■ **Exercise objective**
What is needed is an exact repetition of the lines from the first one in the data through the line with "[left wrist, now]", with no pictures.
Top of Supplied material
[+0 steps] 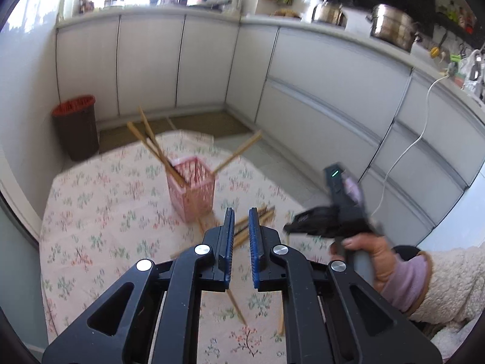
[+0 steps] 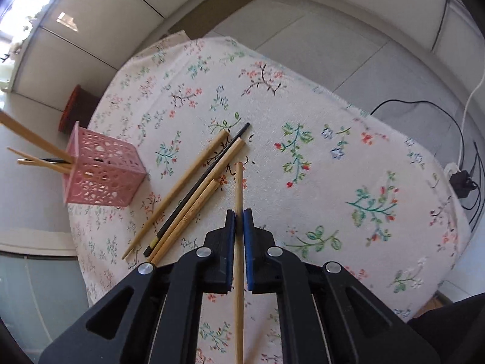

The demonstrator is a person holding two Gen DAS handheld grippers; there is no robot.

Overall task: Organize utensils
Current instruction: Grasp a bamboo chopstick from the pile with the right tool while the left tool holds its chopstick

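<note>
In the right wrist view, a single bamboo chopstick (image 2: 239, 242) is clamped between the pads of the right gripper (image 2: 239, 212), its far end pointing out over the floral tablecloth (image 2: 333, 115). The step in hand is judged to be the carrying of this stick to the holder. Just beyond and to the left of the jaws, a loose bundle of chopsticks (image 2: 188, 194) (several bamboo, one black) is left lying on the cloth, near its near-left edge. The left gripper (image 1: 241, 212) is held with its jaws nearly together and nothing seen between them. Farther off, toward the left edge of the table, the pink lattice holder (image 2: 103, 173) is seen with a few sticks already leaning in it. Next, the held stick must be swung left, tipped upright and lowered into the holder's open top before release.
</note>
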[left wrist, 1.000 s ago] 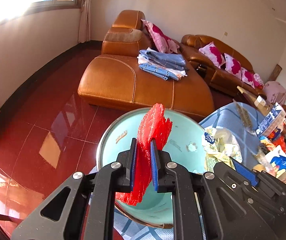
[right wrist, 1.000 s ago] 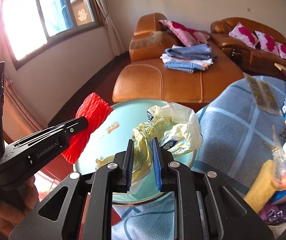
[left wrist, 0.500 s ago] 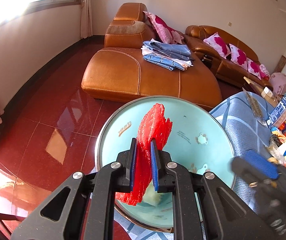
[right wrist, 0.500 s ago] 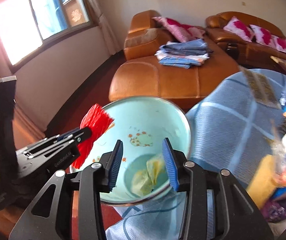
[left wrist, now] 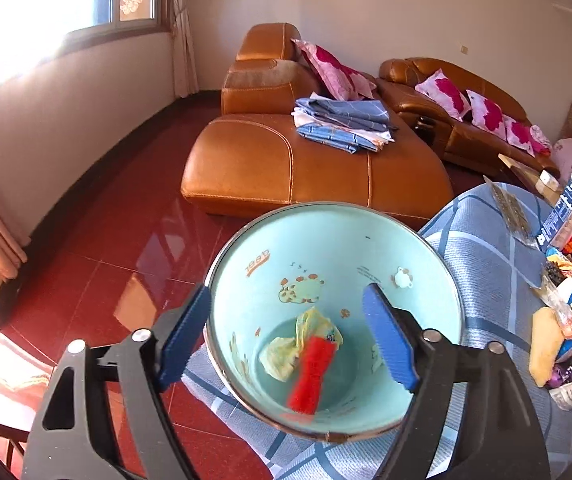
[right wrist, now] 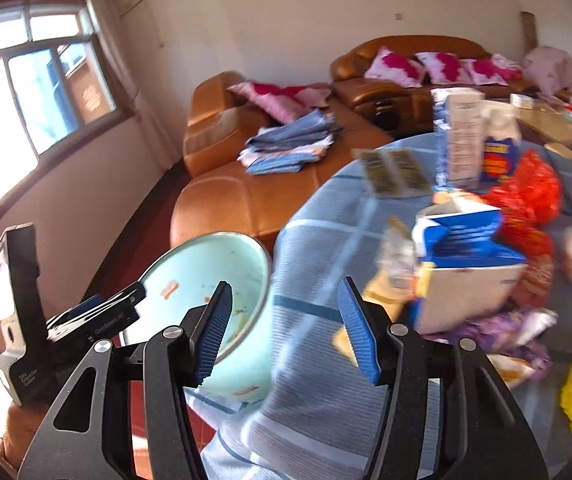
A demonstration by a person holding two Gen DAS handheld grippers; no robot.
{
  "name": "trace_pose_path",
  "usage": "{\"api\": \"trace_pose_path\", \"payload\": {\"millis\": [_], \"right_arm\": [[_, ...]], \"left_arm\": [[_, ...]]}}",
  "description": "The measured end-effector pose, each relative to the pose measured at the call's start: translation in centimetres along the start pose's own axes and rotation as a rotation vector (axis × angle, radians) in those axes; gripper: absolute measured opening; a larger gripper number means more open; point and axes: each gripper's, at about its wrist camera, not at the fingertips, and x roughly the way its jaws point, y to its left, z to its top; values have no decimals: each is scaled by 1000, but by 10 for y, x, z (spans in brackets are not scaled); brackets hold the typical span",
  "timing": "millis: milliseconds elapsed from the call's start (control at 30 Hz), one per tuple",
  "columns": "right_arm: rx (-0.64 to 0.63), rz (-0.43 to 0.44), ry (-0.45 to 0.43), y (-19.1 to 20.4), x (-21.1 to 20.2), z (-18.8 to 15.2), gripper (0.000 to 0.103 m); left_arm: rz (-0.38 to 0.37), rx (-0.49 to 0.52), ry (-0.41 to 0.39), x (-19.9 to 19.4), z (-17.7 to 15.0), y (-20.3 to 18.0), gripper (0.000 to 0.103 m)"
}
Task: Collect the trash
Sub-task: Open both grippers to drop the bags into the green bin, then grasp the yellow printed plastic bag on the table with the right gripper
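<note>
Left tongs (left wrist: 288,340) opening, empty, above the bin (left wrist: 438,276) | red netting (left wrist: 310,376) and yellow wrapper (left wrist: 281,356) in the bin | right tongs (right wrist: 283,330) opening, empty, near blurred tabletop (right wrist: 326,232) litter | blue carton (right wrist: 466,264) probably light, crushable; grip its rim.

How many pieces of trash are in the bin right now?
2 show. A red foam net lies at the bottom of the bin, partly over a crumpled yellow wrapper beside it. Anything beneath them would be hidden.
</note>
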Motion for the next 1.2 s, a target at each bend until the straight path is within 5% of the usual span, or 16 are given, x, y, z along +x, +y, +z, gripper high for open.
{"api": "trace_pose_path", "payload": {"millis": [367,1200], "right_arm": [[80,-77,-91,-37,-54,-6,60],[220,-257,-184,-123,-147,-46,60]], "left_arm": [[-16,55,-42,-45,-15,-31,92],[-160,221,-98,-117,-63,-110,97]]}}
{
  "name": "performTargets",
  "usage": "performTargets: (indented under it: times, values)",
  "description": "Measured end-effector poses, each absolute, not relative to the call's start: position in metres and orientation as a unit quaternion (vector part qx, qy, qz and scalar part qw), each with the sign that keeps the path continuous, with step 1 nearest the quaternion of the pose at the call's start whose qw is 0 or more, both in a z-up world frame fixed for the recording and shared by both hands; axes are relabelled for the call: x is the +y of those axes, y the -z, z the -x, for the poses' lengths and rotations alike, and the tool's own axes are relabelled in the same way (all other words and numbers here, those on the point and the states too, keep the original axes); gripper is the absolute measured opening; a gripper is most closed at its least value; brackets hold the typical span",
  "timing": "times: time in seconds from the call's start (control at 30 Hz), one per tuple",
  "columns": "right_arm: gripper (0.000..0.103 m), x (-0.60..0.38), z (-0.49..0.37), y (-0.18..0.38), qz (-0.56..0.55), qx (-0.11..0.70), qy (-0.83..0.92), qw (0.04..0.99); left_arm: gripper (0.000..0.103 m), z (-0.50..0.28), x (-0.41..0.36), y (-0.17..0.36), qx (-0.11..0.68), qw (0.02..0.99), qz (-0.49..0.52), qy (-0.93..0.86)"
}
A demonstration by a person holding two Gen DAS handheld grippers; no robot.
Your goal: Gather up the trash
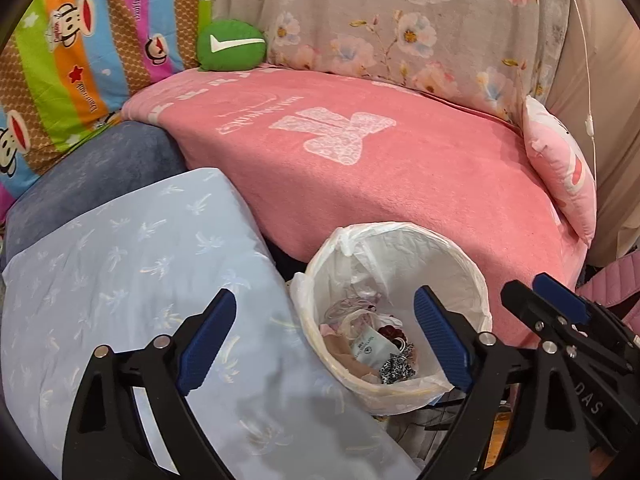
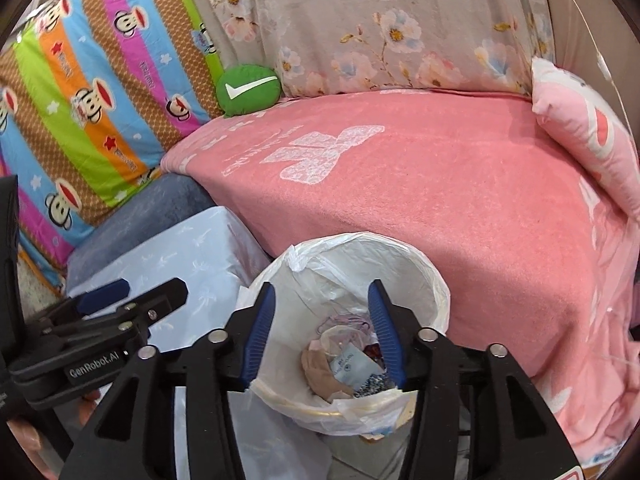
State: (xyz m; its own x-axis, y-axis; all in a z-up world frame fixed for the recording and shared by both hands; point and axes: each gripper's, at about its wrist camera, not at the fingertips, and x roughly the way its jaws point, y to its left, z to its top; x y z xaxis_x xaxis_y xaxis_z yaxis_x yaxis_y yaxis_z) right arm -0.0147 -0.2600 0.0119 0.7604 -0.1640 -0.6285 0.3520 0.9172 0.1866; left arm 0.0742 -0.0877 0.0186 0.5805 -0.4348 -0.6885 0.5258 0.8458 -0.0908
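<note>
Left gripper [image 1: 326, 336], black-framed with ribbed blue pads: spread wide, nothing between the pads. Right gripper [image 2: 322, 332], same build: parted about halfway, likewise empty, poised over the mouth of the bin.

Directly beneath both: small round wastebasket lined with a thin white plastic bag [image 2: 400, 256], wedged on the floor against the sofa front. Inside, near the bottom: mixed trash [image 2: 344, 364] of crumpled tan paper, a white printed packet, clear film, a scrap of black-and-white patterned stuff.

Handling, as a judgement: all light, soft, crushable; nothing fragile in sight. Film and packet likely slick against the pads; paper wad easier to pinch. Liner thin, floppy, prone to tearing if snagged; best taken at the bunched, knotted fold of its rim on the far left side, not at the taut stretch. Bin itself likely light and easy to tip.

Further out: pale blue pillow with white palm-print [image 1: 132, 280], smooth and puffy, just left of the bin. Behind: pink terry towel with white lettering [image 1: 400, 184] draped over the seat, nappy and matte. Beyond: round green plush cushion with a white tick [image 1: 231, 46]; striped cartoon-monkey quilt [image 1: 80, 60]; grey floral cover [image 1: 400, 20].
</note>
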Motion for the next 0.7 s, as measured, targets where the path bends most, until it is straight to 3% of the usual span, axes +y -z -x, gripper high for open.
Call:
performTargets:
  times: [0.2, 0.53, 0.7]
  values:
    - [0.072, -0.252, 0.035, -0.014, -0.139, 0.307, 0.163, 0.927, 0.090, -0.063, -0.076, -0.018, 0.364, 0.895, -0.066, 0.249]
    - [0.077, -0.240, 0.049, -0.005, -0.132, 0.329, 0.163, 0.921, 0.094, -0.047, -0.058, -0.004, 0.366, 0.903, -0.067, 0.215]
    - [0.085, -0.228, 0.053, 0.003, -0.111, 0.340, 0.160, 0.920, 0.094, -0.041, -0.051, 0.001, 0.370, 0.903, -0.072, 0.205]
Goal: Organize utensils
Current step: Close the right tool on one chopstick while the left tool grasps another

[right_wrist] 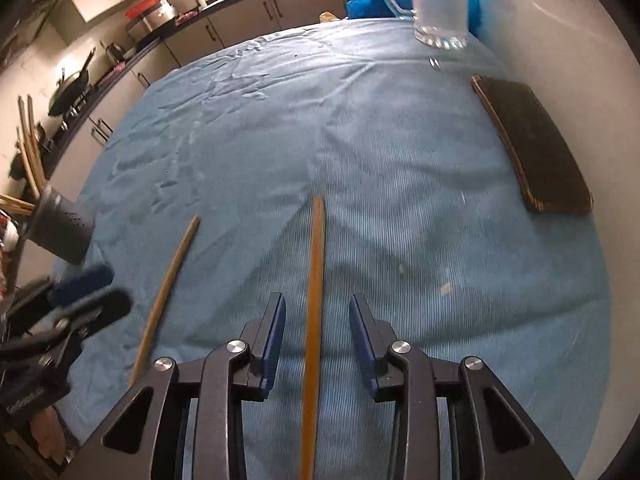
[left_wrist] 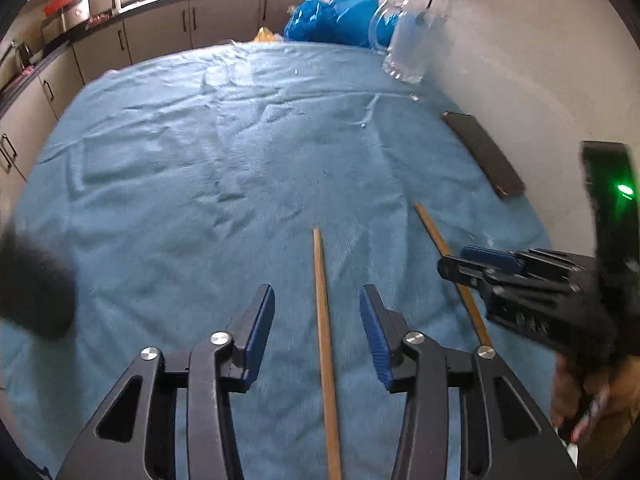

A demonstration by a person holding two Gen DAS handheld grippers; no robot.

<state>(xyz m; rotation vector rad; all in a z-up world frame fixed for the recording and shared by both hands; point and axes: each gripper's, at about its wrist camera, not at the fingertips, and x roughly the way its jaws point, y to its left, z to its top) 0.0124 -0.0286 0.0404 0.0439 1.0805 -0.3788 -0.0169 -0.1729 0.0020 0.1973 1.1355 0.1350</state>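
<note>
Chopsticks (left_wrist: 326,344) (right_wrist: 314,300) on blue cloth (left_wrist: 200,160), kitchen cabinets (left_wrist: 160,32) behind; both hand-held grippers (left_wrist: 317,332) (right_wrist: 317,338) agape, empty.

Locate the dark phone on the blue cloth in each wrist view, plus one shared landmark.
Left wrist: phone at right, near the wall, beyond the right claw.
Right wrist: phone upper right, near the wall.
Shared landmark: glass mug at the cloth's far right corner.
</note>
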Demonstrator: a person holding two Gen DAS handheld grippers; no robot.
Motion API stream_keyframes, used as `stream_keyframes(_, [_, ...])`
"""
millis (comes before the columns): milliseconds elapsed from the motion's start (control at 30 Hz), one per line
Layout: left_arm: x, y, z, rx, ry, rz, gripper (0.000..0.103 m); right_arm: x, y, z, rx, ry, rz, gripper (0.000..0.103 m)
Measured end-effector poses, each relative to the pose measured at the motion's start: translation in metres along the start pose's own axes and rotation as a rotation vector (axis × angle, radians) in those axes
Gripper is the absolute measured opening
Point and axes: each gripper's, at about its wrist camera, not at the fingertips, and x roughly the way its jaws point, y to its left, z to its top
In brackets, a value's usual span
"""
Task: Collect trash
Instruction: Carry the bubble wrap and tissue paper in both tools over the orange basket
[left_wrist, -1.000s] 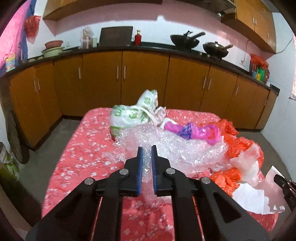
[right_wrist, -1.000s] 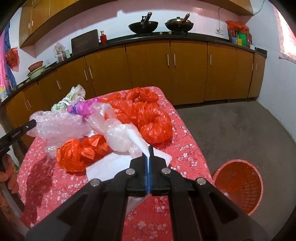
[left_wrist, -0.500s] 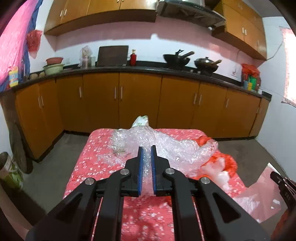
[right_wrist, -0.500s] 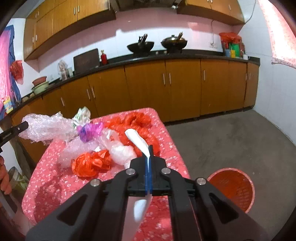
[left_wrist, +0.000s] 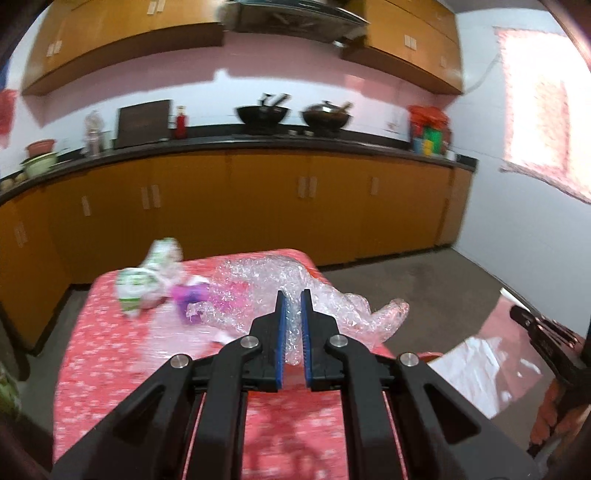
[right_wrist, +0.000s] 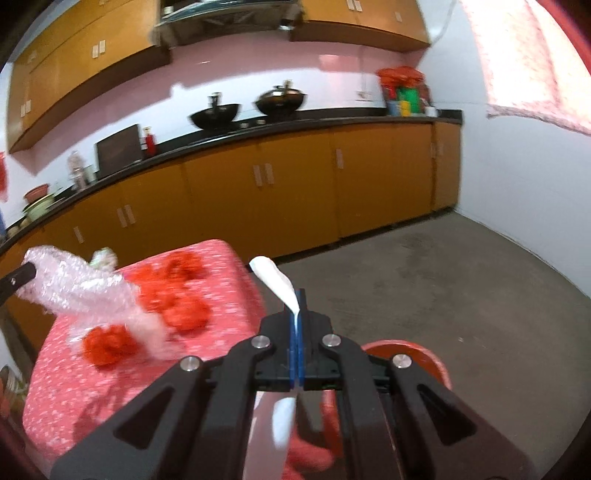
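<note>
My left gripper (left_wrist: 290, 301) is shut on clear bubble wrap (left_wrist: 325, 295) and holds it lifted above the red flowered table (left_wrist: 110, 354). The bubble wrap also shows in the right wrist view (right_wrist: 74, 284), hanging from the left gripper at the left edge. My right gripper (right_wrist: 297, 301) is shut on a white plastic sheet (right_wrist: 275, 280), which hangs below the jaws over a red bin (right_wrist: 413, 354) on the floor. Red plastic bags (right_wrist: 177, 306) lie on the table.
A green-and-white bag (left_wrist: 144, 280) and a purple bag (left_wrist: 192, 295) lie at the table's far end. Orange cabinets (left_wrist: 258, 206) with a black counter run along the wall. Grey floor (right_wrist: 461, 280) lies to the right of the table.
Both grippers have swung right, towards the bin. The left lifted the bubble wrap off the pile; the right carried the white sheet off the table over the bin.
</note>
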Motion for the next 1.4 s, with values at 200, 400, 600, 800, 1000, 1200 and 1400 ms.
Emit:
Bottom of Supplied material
■ **Expected output**
[+0 steps] 
[+0 steps] 

The demonstrator is a person holding two Gen DAS handheld grippers; there is no robot.

Overall task: Organize utensils
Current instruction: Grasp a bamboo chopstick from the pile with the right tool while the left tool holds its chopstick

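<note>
In the right wrist view, a single bamboo chopstick (image 2: 239, 242) is clamped between the pads of the right gripper (image 2: 239, 212), its far end pointing out over the floral tablecloth (image 2: 333, 115). The step in hand is judged to be the carrying of this stick to the holder. Just beyond and to the left of the jaws, a loose bundle of chopsticks (image 2: 188, 194) (several bamboo, one black) is left lying on the cloth, near its near-left edge. The left gripper (image 1: 241, 212) is held with its jaws nearly together and nothing seen between them. Farther off, toward the left edge of the table, the pink lattice holder (image 2: 103, 173) is seen with a few sticks already leaning in it. Next, the held stick must be swung left, tipped upright and lowered into the holder's open top before release.
</note>
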[left wrist, 1.000 s ago] 
[right wrist, 1.000 s ago] 
[left wrist, 0.500 s ago] 
[right wrist, 0.500 s ago] 
[left wrist, now] 

This completes the output for the exercise.